Casting announcements for upcoming projects tend to generate a range of reactions. Recently I was scrolling through my Twitter timeline and saw that Dwayne "The Rock" Johnson was slated to star in and produce a project for Netflix on the life of John Henry. The reactions I saw were mostly negative based on the opinion that there were better (darker-skinned) actors more suited for the role.
The Busy Black Woman has a LOT to say about all of that.
First, Dwayne Johnson is Black. His Daddy is Rocky "Soul Man" Johnson, a former World Wrestling Federation tag team champion. His Mama is Ata Maivia Johnson, daughter of famed Samoan wrestler High Chief Peter Maivia (and in case you are color-blind, Samoans are brown-skinned). So why are there questions about his racial identity? It isn't like he made up some clever portmanteau to disguise his ethnicity, like Blamoan...
Second, now that The Rock is retired from wrestling, he is acting and producing and generally doing what famous people in Hollywood do which is to use his star power to get projects made that might not otherwise see the light of day. If folks had bothered to read the article, they would have seen that he is also going to produce this project. Thus, he will probably be putting a lot of black folks to work.
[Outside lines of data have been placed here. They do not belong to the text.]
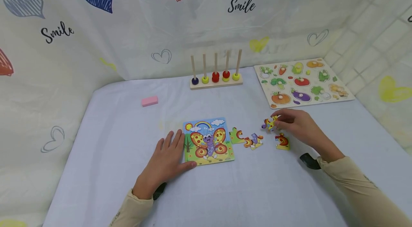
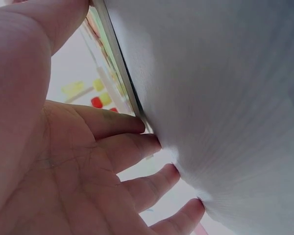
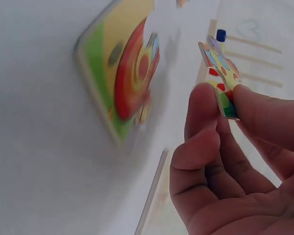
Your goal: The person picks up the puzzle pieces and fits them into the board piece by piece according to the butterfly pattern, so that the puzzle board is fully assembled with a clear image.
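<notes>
A square butterfly puzzle board [image 1: 210,142] lies on the table, its picture a smiling butterfly under a rainbow. My left hand [image 1: 167,155] rests flat at its left side, fingers spread on the cloth, thumb along the bottom edge. Between thumb and fingertips, my right hand [image 1: 297,125] pinches a jigsaw piece [image 3: 224,68], yellow, purple and green. Just below that hand lies a loose piece with a red swirl [image 1: 282,142]. Two more loose pieces, a green and red one [image 1: 236,136] and a purple and orange one [image 1: 253,141], lie right of the board.
At the back stands a wooden bead stacker [image 1: 216,83] with several upright pegs. To its right lies a vegetable peg board [image 1: 304,83]. A pink block [image 1: 149,101] sits at the back left. Behind the white-covered table [image 1: 122,130] hangs a heart-print curtain [image 1: 135,26].
</notes>
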### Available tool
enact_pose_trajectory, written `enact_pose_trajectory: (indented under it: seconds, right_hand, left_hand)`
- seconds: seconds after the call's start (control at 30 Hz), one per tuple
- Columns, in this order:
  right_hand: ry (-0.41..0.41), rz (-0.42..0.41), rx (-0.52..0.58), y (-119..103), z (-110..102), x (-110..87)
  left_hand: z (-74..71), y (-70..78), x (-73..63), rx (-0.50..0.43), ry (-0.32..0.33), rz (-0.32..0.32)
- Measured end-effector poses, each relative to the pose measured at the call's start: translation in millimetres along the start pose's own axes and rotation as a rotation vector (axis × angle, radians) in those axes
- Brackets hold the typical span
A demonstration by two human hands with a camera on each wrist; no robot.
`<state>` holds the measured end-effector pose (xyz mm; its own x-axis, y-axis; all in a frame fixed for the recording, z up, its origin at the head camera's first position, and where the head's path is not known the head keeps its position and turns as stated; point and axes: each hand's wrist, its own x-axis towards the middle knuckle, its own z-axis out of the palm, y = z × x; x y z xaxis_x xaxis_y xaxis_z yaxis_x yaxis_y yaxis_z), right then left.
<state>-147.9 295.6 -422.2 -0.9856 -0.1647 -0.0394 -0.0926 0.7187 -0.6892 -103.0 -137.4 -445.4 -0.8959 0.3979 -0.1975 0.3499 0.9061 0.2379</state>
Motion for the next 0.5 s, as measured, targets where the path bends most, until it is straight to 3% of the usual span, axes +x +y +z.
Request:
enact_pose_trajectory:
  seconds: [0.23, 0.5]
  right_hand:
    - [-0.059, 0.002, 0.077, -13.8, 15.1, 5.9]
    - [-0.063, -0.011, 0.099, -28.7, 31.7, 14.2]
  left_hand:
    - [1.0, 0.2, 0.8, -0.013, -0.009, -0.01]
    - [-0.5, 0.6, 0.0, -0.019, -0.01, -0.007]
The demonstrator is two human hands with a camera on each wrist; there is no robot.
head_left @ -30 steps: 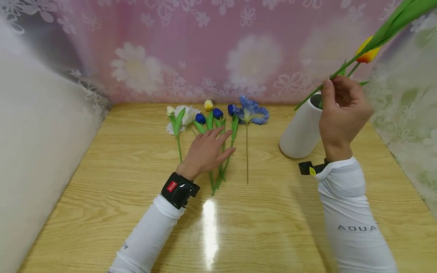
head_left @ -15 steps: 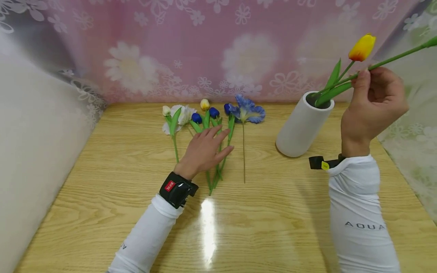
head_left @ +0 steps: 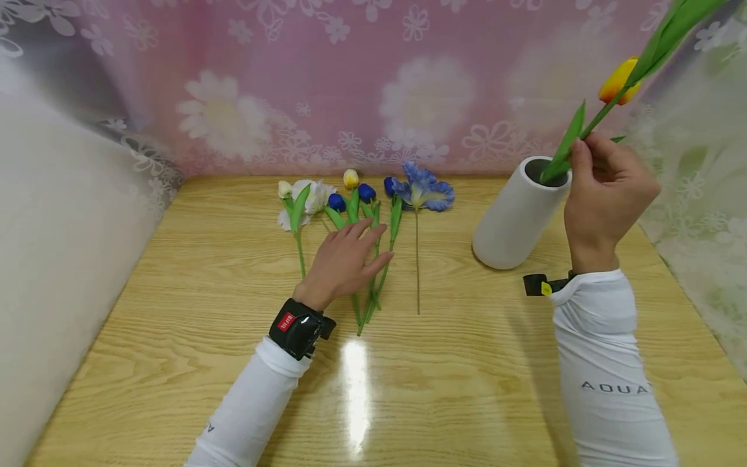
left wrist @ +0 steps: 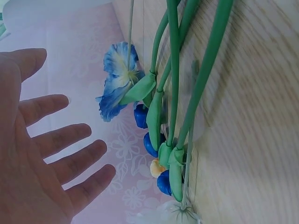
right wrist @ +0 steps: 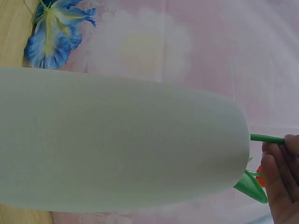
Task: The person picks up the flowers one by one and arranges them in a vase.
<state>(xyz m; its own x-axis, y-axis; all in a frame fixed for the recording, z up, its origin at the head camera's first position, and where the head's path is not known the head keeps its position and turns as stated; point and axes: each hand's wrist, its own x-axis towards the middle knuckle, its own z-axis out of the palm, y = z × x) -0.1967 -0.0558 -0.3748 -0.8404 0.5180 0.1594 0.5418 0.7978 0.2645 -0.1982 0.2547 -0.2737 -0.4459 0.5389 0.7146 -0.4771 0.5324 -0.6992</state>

Third, John Henry is a folk legend. Which means he might not have been a real person. And that means every past depiction of John Henry is based on what someone thought he looked like. So the animated John Henry project that was released by Disney in the 2000s is the standard we're using? Seriously?
We are quick to proclaim that 'Black is beautiful' in all of its various shades, until we are confronted with a person of mixed ethnic heritage, and then we start to judge how black we perceive him/her to be. We've done this with plenty of famous people: Halle Berry, Mariah Carey, Barack Obama, Meghan Markle, Tiger Woods, Soledad O'Brien, and now Dwayne Johnson. We judge their upbringing, we judge their speech, and we judge their partner choices. Then we make arbitrary pronouncements based on these criteria.
But who are we to determine how black someone else is?
A similar circular firing squad cropped up a few weeks back when culture critic Luvvie Ajayi made the mistake of dissing Tevin Campbell on Twitter. At first, it was funny because she has made a career of dragging folks, so when it was her name tied to that cart she went radio silent. When the tone changed to full on attacks of her blackness because she was born in Africa, I just shook my head. She wrote about the backlash and I am still trying to understand how all of that devolved so rapidly into something so mean-spirited.
And that wasn't even about colorism. Both of my parents are black, yet as a lighter-skinned black woman, I have had my blackness challenged because my parents were married, we grew up in single-family home, and I didn't speak with a discernible DC accent. I am already dreading what my daughter will face as an Afro-Latina (so y'all are on notice that asses will get kicked).
The problem with the who-is-black-enough-for-this-role discussion is that it never ends. There will always be questions: was Will Smith the best choice to portray Muhammad Ali; was Denzel Washington light enough to be Malcolm X; or did Diana Ross look anything like Billie Holiday? I'm sure a lot of Africans who saw The Black Panther wondered why half the actors were American, which came up in the alternative with Selma and Twelve Years a Slave (because half the actors were Brits). Everyone is entitled to have opinions about casting decisions, and maybe some of y'all are right that Winston Duke
would make a better John Henry, but this isn't his project (and if you
had to click on that link to know who he is, that tells you that he
isn't a big enough star...yet).
The better question is whether The Rock is good enough to portray John Henry, which is best judged by his body of work (all puns intended). Chadwick Boseman doesn't look anything like Thurgood Marshall, but he's an actor so his job is to make us believe that he could be Thurgood Marshall. An actor is supposed to so embody the character s/he is portraying that we focus on the performance. So, just asking for a friend--why isn't a light skinned Black man Black enough to recreate a fictional Black character?